Australia’s most famous landmark, is a unique structure that looks kind of like a cluster of sails on sailboats, is one of the world’s most instantly recognisable and iconic buildings. In 1956 an international competition to design an opera house for Sydney was held, and Architect, Jørn Utzon had his extraordinary design declared the winner on January 29, 1957. It is probably the most photographed landmark in Australia.

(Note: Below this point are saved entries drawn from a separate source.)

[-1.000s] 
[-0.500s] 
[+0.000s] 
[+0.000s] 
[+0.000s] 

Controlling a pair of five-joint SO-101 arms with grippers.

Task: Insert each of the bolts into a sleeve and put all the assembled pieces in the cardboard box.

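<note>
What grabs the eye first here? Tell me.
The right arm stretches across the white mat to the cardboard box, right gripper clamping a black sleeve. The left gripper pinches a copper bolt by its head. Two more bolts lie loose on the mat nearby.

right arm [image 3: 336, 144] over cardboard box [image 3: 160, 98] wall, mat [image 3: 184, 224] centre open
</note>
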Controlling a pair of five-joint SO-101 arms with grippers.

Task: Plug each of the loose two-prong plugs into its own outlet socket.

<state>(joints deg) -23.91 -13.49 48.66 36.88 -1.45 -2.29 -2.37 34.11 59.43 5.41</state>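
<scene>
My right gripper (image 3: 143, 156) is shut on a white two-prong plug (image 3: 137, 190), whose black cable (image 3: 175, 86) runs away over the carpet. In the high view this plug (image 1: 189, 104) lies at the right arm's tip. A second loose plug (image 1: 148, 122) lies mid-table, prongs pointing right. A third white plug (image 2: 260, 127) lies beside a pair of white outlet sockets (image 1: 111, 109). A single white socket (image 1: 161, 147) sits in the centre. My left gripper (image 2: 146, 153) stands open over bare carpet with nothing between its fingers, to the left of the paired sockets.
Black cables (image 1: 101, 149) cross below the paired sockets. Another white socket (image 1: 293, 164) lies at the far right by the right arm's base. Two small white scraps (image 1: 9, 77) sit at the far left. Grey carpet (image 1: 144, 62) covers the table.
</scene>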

I have travelled up the centre of Australia, but strangely haven’t been to Uluru (formerly known as Ayers Rock). The world’s largest monolith is renowned for its natural and cultural value, and is certainly one of the most well known Aussie landmarks. In particular sunrise and sunset is the best time of day to view Uluru as the light changes the colours of the rock. Years ago it was challenging and rather gruelling to climb this massive rock, however nowadays this is frowned upon.
I’ve seen the Great Barrier Reef several times but have never seen Heart Reef. The heart-shaped reef, at Hardy Reef, has become a famous Queensland landmark and Australian icon. Hardy Reef is located in the Whitsunday chain of islands in the Great Barrier Reef, and is accessible by boat or by an aerial flight over the reef.
A poignant reminder of our country’s brutal convict penal settlement history, Port Arthur is located on the Tasman Peninsula of Tasmania. The ruins of the gaol and other buildings are well restored and tell a fascinating story of what it was like to arrive upon the shores of Australia as a convict or transportee. It is also the scene of Australia’s worst mass murder, when a gunman shot and killed 35 men, women and children.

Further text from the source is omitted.